• [Problem to solve]: Using the data below, restate exactly every line from the one with "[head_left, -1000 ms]" up to and including the one with "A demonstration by". No picture belongs in it.
▼▼▼
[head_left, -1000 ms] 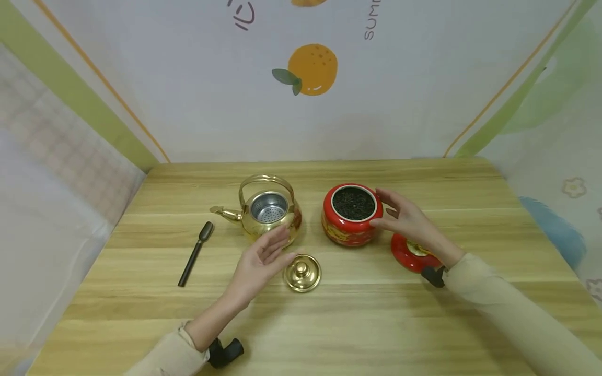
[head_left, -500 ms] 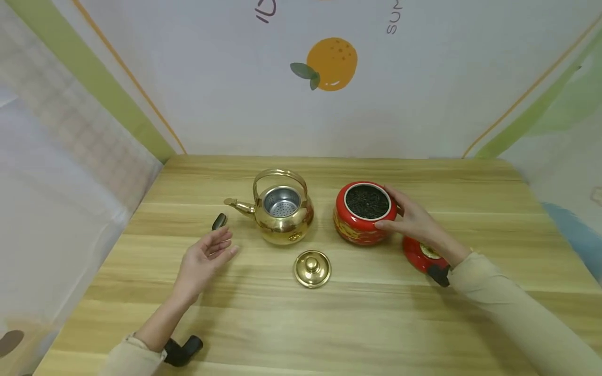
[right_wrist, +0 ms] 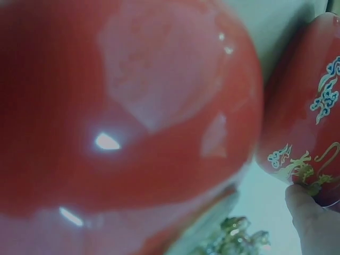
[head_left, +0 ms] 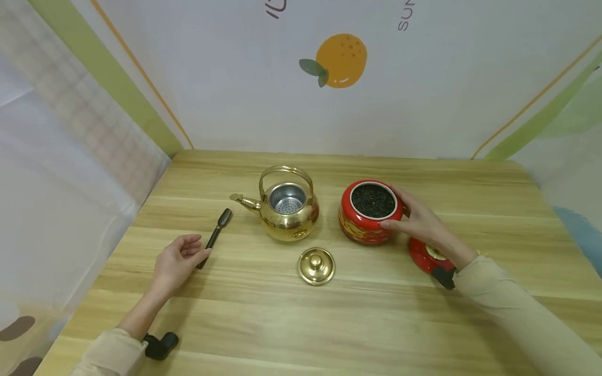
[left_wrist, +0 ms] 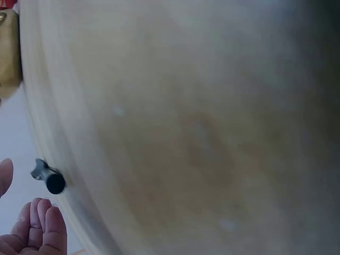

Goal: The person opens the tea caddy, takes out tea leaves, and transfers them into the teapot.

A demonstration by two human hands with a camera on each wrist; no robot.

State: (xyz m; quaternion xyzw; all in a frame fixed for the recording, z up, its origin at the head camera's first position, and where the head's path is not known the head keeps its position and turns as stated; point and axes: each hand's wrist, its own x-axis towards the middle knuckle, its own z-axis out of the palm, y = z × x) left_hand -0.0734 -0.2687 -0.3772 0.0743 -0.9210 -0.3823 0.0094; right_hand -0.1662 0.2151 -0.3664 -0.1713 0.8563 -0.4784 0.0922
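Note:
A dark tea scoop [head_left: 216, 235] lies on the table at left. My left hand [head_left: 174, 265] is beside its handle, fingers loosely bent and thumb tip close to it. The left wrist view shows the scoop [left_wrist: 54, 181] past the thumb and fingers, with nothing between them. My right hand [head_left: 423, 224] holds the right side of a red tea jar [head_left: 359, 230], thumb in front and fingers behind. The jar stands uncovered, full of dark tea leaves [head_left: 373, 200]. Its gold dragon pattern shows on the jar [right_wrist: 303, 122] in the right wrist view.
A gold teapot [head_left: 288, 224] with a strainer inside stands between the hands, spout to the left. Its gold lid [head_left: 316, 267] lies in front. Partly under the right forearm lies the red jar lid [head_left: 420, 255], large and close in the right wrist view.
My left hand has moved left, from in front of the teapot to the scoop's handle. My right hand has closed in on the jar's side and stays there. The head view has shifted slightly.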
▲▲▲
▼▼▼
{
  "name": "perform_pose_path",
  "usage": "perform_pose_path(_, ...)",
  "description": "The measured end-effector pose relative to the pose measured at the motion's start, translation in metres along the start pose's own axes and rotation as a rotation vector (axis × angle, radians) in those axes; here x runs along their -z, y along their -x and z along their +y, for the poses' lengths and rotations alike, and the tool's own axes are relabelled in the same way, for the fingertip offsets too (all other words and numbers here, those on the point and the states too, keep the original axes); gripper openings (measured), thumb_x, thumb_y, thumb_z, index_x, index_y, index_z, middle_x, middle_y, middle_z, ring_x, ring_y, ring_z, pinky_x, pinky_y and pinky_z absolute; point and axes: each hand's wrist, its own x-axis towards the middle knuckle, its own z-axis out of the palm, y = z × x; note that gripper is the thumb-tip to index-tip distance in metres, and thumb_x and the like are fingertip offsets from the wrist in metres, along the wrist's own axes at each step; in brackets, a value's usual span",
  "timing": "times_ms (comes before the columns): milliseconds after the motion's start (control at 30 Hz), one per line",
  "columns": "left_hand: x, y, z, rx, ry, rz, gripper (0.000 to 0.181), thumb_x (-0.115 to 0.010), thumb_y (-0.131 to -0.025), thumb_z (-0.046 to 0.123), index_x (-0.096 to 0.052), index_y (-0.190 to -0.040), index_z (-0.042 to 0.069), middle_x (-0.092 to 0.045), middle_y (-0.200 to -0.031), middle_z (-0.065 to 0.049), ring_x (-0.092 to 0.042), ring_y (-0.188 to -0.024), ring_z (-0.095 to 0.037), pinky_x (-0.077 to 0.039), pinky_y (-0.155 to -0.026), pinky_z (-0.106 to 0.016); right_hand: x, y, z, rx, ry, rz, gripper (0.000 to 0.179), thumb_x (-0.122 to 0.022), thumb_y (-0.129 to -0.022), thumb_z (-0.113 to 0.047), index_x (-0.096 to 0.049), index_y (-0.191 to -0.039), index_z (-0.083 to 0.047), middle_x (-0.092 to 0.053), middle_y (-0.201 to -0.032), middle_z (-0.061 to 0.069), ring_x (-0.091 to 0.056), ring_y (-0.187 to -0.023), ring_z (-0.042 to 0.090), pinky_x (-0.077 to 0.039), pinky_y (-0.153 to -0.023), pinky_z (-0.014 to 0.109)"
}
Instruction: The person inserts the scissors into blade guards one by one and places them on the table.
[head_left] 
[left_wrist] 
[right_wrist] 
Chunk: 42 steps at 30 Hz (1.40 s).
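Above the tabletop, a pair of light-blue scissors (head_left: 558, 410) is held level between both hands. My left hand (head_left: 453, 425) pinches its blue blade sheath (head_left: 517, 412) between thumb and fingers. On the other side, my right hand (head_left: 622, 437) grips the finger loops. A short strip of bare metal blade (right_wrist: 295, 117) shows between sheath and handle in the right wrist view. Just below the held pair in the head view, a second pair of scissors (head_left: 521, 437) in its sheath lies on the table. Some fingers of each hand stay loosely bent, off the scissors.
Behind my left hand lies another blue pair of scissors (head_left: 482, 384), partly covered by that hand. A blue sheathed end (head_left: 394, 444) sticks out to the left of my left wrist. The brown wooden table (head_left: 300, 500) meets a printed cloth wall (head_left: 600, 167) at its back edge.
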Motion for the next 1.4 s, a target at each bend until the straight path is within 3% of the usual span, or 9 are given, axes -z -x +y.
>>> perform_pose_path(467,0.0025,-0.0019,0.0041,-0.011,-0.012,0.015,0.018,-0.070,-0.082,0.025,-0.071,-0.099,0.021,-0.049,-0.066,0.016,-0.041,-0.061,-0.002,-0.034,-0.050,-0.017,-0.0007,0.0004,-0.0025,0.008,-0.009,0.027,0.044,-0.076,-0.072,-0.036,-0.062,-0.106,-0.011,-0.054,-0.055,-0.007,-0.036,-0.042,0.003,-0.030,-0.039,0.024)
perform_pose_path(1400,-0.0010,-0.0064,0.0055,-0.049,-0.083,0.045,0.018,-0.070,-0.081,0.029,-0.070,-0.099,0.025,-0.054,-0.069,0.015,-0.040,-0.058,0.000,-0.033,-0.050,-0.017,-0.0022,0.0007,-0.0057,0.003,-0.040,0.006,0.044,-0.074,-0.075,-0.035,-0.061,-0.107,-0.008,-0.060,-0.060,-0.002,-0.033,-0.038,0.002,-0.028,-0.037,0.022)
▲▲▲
• [Result for this task]:
[head_left, -1000 ms] 
[head_left, -500 ms] 
[right_wrist, +0 ms] 
[head_left, +0 ms] 
[left_wrist, +0 ms] 

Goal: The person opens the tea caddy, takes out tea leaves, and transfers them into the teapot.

A demonstration by two human hands with a camera on each wrist; no robot.

This answer is complete as written.